Mevia
Mevia

Reputation: 1564

php highlighting html tags whitin loaded html content

I've been working lately on the aplication that allow users to create html template and use it by copying the code. It was all working nice, but files were just too big, with ~300 lines of html code it became difficoult to maintain some sort of order and quickly find portion of code that needed to be replaced/fixed. Ive seen some javascript libraries for highlighting but i dont want that, i wanted to create something simple and php based for my use only.

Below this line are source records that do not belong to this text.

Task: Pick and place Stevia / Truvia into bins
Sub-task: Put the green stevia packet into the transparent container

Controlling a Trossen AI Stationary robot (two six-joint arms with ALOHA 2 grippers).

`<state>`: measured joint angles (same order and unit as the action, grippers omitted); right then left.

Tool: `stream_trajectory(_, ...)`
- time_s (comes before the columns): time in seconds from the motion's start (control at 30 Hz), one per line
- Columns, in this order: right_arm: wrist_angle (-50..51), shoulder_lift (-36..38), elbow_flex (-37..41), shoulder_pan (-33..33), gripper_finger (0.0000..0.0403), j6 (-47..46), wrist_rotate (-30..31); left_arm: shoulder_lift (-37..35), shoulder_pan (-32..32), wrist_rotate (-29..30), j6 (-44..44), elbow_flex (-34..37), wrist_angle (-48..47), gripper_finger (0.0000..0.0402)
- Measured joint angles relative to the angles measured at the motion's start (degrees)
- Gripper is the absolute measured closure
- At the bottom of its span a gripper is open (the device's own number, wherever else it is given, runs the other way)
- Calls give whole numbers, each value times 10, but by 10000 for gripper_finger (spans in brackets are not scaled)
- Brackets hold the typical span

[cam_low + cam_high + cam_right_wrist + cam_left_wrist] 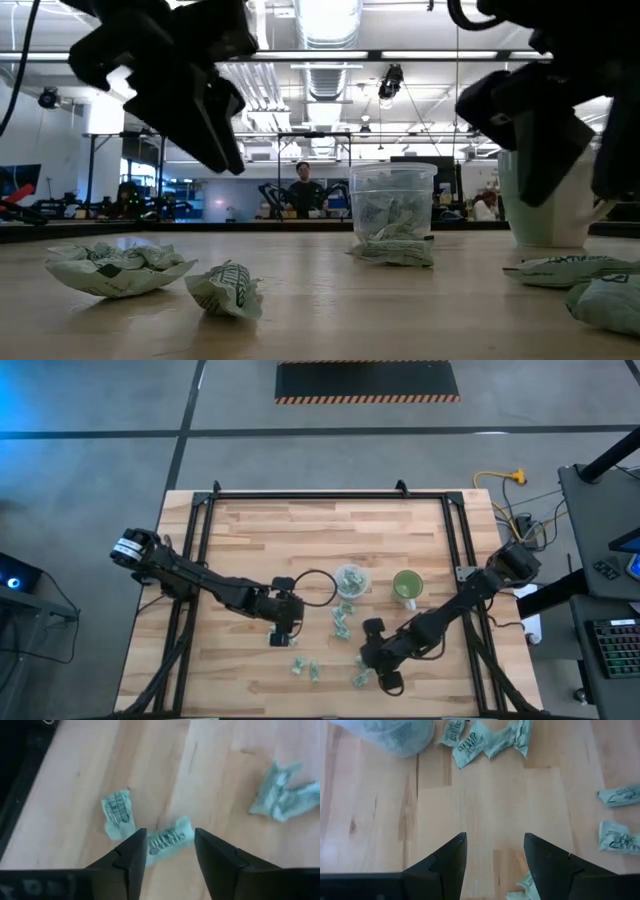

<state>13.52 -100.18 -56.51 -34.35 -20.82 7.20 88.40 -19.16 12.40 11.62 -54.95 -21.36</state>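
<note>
Two cups stand on the wooden worktop (250,530): a clear cup (352,579) with several sachets inside, and a green cup (407,586) just to its right. Their contents cannot be counted; in the low view the clear cup (393,203) shows only a crumpled mass of paper, and the other cup (545,208) is partly covered by a dark arm.

Loose sachets lie scattered in front of the cups. From above roughly six or seven can be made out: a small group (342,616) just below the clear cup, two (305,668) nearer the front edge, one (277,639) under the left hand, and one (360,679) by the right hand. They are too small there for an exact count.

The left hand (283,624) hovers left of the clear cup, fingers spread and holding nothing; its wrist view shows bare wood between the fingers (447,862), and a sachet (526,889) cut off at the frame's edge.

The right hand (388,682) is low near the front edge, fingers also apart. In its wrist view one sachet (169,839) lies between the open fingertips (132,852), another (117,813) just beside, and a crumpled one (284,794) well apart.
</note>
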Motion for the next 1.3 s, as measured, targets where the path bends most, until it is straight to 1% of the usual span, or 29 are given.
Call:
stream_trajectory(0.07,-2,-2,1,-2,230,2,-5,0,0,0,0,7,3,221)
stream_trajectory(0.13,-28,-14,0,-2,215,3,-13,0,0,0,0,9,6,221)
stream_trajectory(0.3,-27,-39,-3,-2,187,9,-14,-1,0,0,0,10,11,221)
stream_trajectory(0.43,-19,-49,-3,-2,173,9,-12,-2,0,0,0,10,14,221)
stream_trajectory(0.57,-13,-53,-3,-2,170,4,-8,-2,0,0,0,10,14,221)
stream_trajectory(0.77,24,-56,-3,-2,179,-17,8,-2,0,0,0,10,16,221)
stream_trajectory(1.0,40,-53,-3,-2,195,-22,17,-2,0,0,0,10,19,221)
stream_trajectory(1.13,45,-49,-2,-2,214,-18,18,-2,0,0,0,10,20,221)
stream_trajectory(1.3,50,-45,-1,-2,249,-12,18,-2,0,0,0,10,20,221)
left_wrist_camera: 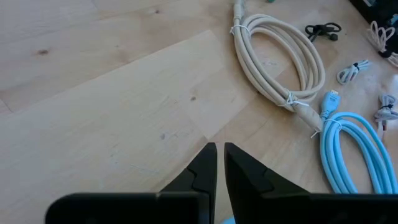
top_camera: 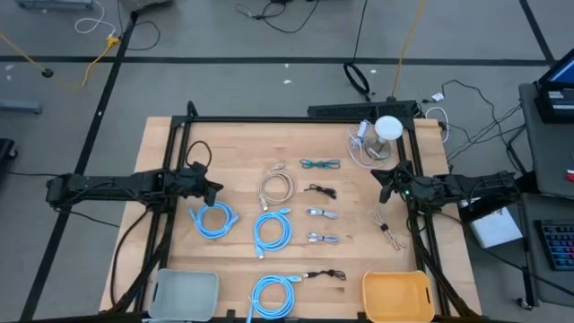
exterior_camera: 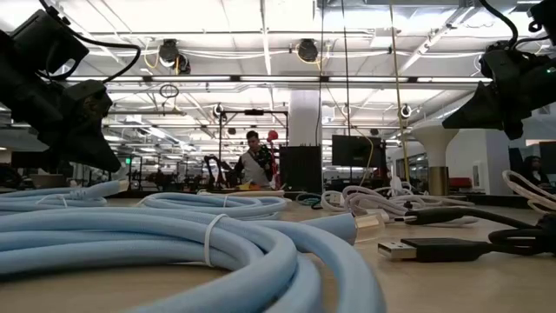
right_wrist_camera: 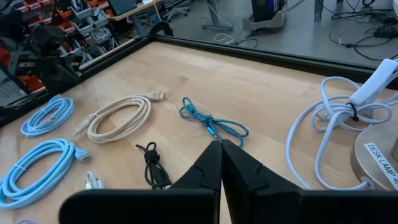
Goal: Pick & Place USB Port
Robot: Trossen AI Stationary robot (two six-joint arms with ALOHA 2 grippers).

This is so far what ive got:

<style>
body {
    font-size:30px;
}

.div_tag {
    color:blue;
}
.a_tag {
    color:green;
}
</style>

<body>
<?php
ob_start();
include 'content.php';
$source = ob_get_contents();
ob_end_clean();

$all_lines = explode("\n", $source);

foreach($all_lines as $line) {
    echo preg_replace(array(
        '/<div>/',
        '/<\/div>/',
        '/<a>/',
        '/<\/a>/',
        '/    /',
        '/        /'
    ), array(
        '<span class="div_tag">&lt;div&gt;</span>',
        '<span class="div_tag">&lt;/div&gt;</span>',
        '<span class="a_tag">&lt;a&gt;</span>',
        '<span class="a_tag">&lt;/a&gt;</span>',
        '&nbsp;&nbsp;&nbsp;&nbsp;',
        '&nbsp;&nbsp;&nbsp;&nbsp;&nbsp;&nbsp;&nbsp;&nbsp;'
    ), $line) . '<br />';
}
?>
</body>

for the testing purposes the content.php file looks like this:

<div>
    <div>
        <a>Source</a>
    </div>
</div>

Now, the problems im having, first of all and most important, i Wonder if there is a way to handle tabs, beacuse i have to type literally 4 spaces instead of tab to make it look like there is a tab in the line, classic tab isnt parsed properly and its just gone, there is no tab or spaces in that case which is highly problematic.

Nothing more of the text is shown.